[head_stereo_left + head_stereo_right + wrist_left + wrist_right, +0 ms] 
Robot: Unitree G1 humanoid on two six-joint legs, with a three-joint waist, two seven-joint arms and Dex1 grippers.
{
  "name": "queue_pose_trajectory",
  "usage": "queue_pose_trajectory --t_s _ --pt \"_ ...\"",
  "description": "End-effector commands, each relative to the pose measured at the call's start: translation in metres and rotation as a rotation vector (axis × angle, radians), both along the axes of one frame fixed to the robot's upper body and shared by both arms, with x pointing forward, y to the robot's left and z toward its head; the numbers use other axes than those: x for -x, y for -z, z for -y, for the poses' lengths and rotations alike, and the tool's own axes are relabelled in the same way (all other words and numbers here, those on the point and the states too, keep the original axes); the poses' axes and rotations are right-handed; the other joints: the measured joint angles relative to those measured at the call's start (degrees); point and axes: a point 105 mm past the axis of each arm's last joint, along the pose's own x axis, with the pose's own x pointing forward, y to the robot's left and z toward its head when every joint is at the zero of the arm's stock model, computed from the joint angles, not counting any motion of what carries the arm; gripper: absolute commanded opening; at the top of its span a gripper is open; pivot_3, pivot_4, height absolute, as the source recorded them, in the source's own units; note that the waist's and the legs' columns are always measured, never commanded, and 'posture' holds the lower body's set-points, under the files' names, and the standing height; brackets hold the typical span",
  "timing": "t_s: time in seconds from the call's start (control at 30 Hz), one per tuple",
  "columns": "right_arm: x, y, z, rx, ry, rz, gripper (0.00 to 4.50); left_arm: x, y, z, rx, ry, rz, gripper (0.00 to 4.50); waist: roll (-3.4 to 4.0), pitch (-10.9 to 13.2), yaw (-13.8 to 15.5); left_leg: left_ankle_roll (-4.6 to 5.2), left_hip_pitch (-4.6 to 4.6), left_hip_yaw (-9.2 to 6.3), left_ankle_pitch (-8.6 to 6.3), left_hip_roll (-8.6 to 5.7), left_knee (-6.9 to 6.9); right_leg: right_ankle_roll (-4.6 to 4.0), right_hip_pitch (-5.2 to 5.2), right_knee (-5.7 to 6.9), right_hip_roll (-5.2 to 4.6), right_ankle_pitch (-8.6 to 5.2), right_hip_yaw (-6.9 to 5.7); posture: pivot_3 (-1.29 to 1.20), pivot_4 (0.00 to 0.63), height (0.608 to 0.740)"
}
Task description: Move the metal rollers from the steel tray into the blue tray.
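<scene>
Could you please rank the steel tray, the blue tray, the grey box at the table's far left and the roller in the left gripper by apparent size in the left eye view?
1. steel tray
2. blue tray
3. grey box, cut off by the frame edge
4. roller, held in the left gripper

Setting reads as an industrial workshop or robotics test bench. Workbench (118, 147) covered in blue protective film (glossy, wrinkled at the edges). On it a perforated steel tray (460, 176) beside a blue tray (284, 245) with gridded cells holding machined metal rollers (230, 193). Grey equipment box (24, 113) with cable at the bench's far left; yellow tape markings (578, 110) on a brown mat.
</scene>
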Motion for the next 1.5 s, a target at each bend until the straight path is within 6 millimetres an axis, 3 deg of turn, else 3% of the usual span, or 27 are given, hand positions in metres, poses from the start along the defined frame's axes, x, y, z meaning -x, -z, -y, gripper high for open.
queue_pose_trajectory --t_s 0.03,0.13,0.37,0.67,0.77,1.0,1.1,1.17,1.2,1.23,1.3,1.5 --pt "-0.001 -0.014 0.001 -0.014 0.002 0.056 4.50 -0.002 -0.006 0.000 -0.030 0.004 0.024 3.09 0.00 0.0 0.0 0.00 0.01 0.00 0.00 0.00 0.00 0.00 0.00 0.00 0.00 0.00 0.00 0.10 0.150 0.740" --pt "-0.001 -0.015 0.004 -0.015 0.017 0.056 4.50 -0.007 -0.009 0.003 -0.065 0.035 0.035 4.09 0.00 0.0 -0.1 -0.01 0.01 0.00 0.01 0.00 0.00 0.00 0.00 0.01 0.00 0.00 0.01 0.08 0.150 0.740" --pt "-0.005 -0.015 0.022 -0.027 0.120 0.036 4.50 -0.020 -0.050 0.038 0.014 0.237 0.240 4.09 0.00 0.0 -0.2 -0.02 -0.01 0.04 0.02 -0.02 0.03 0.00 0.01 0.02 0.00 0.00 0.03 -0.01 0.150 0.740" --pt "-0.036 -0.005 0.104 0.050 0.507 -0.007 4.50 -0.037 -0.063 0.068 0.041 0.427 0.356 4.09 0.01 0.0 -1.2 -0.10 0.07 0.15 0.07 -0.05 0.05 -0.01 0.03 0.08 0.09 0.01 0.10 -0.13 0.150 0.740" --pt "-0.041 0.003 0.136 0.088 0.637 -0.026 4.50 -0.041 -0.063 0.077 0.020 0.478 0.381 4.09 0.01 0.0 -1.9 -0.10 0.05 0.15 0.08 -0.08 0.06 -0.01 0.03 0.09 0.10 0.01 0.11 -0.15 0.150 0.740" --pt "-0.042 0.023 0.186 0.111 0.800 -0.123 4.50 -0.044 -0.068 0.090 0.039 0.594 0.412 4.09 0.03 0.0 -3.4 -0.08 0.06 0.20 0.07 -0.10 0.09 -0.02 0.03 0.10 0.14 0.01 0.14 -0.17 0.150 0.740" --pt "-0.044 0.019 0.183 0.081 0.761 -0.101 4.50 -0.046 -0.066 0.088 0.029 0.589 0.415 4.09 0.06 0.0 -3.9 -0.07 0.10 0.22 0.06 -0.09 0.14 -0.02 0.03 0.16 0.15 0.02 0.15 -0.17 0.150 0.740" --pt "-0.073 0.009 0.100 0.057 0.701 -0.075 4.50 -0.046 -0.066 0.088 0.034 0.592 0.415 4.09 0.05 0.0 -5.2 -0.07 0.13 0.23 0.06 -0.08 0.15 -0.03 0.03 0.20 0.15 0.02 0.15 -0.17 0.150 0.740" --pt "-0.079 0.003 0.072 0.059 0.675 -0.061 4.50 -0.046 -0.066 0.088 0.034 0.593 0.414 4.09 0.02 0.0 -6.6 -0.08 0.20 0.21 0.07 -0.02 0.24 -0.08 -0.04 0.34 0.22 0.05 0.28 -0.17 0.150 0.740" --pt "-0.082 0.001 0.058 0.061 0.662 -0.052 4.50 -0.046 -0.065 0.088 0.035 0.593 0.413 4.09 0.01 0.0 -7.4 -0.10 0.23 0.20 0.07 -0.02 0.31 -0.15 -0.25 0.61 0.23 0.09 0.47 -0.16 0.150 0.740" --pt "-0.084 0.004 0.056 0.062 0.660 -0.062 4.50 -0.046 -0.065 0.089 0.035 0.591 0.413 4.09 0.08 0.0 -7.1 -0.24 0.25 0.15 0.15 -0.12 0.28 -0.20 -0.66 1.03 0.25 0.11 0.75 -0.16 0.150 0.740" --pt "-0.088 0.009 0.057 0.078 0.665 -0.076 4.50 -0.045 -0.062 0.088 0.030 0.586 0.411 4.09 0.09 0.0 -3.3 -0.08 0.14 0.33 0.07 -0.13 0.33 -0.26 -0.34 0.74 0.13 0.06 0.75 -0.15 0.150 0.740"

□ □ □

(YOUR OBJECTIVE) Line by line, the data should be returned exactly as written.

(SOLUTION)
[head_stereo_left + head_stereo_right + wrist_left + wrist_right, +0 ms] 
Robot: Unitree G1 humanoid on two six-joint legs, with a three-joint waist, two seven-joint arms and Dex1 grippers.
{
  "name": "queue_pose_trajectory",
  "usage": "queue_pose_trajectory --t_s _ --pt \"_ ...\"",
  "description": "End-effector commands, each relative to the pose measured at the call's start: translation in metres and rotation as a rotation vector (axis × angle, radians), both along the axes of one frame fixed to the robot's upper body and shared by both arms, with x pointing forward, y to the robot's left and z toward its head; the numbers use other axes than those: x for -x, y for -z, z for -y, for the poses' lengths and rotations alike, and the tool's own axes are relabelled in the same way (all other words and numbers here, those on the point and the states too, keep the original axes); the poses' axes and rotations are right-handed; the other joints: the measured joint angles relative to those measured at the call's start (degrees); point and axes: a point 105 mm past the axis of each arm's last joint, along the pose's own x axis, with the pose's own x pointing forward, y to the robot's left and z toward its head when every joint is at the zero of the arm's stock model, computed from the joint angles, not counting any motion of what carries the arm; gripper: absolute commanded opening; at the top of its span a gripper is open; pivot_3, pivot_4, height absolute, as the source recorded them, in the source's own units; note that the waist's and the legs' columns are always measured, never commanded, and 'posture' holds the lower body's set-points, under the files' names, and the standing height; brackets hold the typical span",
  "timing": "t_s: time in seconds from the call's start (control at 30 Hz), one per tuple",
  "columns": "right_arm: x, y, z, rx, ry, rz, gripper (0.00 to 4.50); left_arm: x, y, z, rx, ry, rz, gripper (0.00 to 4.50); waist: roll (-3.4 to 4.0), pitch (-10.9 to 13.2), yaw (-13.8 to 15.5); left_leg: left_ankle_roll (-4.6 to 5.2), left_hip_pitch (-4.6 to 4.6), left_hip_yaw (-9.2 to 6.3), left_ankle_pitch (-8.6 to 6.3), left_hip_roll (-8.6 to 5.7), left_knee (-6.9 to 6.9); right_leg: right_ankle_roll (-4.6 to 4.0), right_hip_pitch (-5.2 to 5.2), right_knee (-5.7 to 6.9), right_hip_roll (-5.2 to 4.6), right_ankle_pitch (-8.6 to 5.2), right_hip_yaw (-6.9 to 5.7); posture: pivot_3 (-1.29 to 1.20), pivot_4 (0.00 to 0.63), height (0.608 to 0.740)"
}
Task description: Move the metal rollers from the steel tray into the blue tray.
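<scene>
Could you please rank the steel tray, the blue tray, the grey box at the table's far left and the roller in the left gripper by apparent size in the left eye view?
1. steel tray
2. blue tray
3. grey box, cut off by the frame edge
4. roller, held in the left gripper

Setting reads as an industrial workshop or robotics test bench. Workbench (118, 147) covered in blue protective film (glossy, wrinkled at the edges). On it a perforated steel tray (460, 176) beside a blue tray (284, 245) with gridded cells holding machined metal rollers (230, 193). Grey equipment box (24, 113) with cable at the bench's far left; yellow tape markings (578, 110) on a brown mat.
</scene>
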Motion for the next 1.5 s, a target at each bend until the straight path is within 6 millimetres an axis, 3 deg of turn, else 3% of the usual span, or 27 are given, hand positions in metres, poses from the start along the defined frame's axes, x, y, z meaning -x, -z, -y, gripper high for open.
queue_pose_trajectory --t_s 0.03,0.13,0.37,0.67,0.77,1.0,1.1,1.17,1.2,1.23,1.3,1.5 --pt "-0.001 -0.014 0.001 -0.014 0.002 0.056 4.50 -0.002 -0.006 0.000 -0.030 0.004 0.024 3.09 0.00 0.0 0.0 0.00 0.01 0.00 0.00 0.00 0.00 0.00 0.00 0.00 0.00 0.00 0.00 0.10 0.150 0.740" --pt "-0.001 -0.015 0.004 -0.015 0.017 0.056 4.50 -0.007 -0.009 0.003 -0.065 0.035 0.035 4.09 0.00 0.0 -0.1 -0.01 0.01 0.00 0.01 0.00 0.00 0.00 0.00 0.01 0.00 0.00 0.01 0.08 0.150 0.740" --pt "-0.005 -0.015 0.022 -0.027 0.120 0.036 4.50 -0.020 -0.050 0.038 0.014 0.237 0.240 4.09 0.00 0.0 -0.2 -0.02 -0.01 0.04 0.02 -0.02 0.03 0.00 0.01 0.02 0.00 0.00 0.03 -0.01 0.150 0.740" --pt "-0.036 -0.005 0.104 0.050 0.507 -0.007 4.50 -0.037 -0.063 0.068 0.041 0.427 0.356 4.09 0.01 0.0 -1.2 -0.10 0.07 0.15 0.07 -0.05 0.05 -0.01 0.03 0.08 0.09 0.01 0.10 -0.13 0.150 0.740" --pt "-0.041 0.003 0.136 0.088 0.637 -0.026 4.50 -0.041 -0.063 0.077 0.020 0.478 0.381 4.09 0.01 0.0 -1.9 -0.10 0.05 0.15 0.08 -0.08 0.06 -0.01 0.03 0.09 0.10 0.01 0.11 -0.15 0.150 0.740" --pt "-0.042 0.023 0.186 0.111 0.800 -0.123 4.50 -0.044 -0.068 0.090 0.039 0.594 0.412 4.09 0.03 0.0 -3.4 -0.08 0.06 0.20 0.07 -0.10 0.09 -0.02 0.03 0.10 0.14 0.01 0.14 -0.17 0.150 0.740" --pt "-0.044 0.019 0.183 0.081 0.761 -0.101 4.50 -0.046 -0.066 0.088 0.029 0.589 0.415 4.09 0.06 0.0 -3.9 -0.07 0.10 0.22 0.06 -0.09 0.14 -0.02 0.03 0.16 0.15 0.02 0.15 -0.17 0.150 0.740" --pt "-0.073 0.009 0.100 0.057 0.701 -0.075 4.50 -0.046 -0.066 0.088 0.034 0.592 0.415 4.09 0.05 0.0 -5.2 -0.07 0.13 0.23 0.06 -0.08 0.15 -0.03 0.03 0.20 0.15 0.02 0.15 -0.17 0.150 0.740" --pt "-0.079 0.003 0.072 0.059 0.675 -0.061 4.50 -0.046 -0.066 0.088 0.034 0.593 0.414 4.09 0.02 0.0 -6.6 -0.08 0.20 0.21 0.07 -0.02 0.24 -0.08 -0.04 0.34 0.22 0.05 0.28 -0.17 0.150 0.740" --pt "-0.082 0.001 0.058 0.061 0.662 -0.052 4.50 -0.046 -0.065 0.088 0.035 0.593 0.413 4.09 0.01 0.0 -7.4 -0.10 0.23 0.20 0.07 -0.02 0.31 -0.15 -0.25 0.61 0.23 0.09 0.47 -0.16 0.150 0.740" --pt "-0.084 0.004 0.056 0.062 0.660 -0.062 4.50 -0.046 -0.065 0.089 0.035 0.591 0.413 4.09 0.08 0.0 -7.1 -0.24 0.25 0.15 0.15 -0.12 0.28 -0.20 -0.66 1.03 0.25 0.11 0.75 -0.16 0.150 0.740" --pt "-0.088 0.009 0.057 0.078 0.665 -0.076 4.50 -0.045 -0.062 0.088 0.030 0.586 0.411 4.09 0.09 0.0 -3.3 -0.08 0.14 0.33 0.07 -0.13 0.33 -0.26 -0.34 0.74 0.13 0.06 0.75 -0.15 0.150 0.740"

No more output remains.